- Problem to solve
Line by line, set down all the data below exactly, omitting any picture.

- Dataset section

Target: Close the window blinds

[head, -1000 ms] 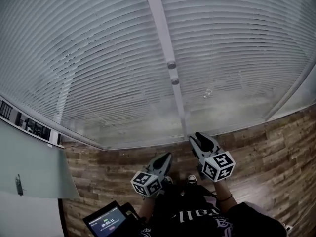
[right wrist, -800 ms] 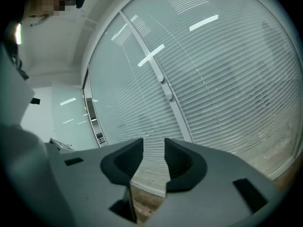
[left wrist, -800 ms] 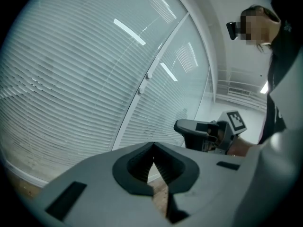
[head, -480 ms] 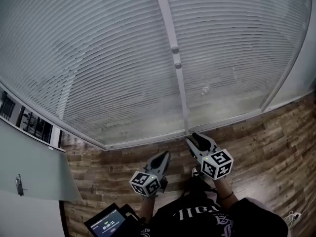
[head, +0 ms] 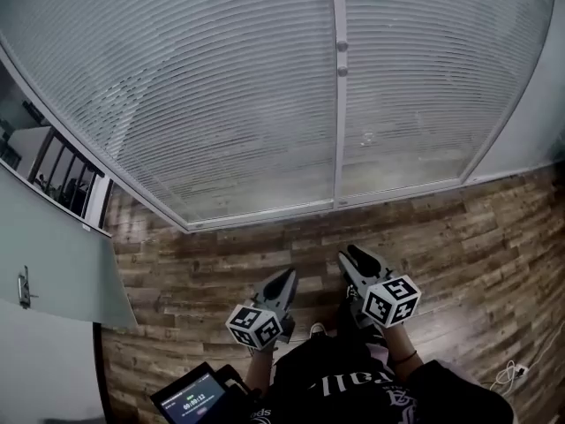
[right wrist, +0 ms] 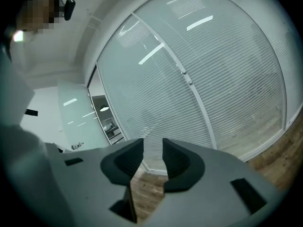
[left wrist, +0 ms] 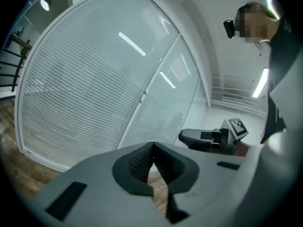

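Observation:
White slatted blinds [head: 212,104] hang behind a glass wall, and their slats look turned flat. A white upright frame [head: 339,140] splits the wall and carries two small round knobs [head: 341,47]. Both grippers hover over the wooden floor, well short of the glass. My left gripper [head: 287,277] is shut with nothing in it, and its pads meet in the left gripper view [left wrist: 152,149]. My right gripper [head: 351,255] stands a little open and empty, with floor showing through the gap [right wrist: 152,150]. The blinds [right wrist: 227,79] and the knobs [right wrist: 186,75] lie far ahead of it.
A strip of wooden floor [head: 221,263] lies between me and the window's bottom rail. A frosted glass door with a handle [head: 22,287] stands at the left, with a stair railing [head: 66,179] behind it. A small screen device [head: 190,400] hangs at my waist. A cable [head: 510,374] lies at the lower right.
The window has drawn away from me and its upright frame has shifted right. More floor now shows in front of the grippers, which no longer overlap the bottom rail.

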Motion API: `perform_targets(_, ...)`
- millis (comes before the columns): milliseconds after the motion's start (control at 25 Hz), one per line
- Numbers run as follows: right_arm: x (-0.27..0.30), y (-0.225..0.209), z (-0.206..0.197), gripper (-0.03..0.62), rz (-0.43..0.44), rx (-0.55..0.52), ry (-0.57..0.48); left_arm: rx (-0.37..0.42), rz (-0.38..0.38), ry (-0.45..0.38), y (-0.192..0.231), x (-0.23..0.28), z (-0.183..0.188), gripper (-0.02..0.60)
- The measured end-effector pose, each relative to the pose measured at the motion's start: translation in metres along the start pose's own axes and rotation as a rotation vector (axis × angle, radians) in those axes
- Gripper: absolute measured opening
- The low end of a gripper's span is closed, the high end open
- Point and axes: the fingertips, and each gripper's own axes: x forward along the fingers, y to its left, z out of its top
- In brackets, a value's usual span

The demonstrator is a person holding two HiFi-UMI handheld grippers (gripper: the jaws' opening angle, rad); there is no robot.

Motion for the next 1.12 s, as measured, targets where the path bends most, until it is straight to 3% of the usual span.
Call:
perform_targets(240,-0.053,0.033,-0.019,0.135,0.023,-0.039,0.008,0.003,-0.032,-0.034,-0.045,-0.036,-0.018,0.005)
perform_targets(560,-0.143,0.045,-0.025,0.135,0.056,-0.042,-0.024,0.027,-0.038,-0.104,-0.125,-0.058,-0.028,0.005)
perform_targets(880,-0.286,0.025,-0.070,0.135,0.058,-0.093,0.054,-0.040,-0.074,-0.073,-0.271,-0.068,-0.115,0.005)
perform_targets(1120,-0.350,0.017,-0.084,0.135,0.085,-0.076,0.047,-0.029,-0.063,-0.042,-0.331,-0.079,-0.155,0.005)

- Task response
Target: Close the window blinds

[head, -1000 ms] 
[right wrist, -800 ms] 
[left wrist, -800 ms] 
[head, -480 ms] 
[head, +0 ms] 
[right wrist, +0 ms] 
[left wrist, +0 ms] 

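Observation:
White slatted blinds [head: 212,104] hang behind a glass wall, and their slats look turned flat. A white upright frame [head: 339,140] splits the wall and carries two small round knobs [head: 341,47]. Both grippers hover over the wooden floor, well short of the glass. My left gripper [head: 287,277] is shut with nothing in it, and its pads meet in the left gripper view [left wrist: 152,149]. My right gripper [head: 351,255] stands a little open and empty, with floor showing through the gap [right wrist: 152,150]. The blinds [right wrist: 227,79] and the knobs [right wrist: 186,75] lie far ahead of it.
A strip of wooden floor [head: 221,263] lies between me and the window's bottom rail. A frosted glass door with a handle [head: 22,287] stands at the left, with a stair railing [head: 66,179] behind it. A small screen device [head: 190,400] hangs at my waist. A cable [head: 510,374] lies at the lower right.
The window has drawn away from me and its upright frame has shifted right. More floor now shows in front of the grippers, which no longer overlap the bottom rail.
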
Motion API: `perform_targets(_, ...)`
- millis (comes before the columns): milliseconds after the motion's start (control at 25 Hz), one per line
- Numbers run as follows: right_arm: x (-0.27..0.30), y (-0.225..0.209), z (-0.206..0.197), gripper (-0.03..0.62), rz (-0.43..0.44), rx (-0.55..0.52), ry (-0.57..0.48); left_arm: rx (-0.37..0.42), rz (-0.38..0.38), ry (-0.45..0.38), y (-0.192..0.231), x (-0.23..0.28), z (-0.183..0.188), gripper (-0.02..0.60)
- The measured end-effector pose, each relative to the pose measured at the motion's start: translation in metres along the start pose's own axes and rotation as a rotation vector (axis × angle, radians) in those axes
- Gripper: absolute measured opening
- The low end of a gripper's span is closed, the high end open
- Point and axes: the fingertips, and each gripper's own axes: x forward along the fingers, y to its left, z out of its top
- In brackets, a value's usual span

The demonstrator is a person holding two HiFi-UMI handheld grippers (gripper: the jaws' opening angle, rad); there is no robot.

Motion for the next 1.12 s, as measured, targets where the path bends most, until it is straight to 3% of the usual span.
Call:
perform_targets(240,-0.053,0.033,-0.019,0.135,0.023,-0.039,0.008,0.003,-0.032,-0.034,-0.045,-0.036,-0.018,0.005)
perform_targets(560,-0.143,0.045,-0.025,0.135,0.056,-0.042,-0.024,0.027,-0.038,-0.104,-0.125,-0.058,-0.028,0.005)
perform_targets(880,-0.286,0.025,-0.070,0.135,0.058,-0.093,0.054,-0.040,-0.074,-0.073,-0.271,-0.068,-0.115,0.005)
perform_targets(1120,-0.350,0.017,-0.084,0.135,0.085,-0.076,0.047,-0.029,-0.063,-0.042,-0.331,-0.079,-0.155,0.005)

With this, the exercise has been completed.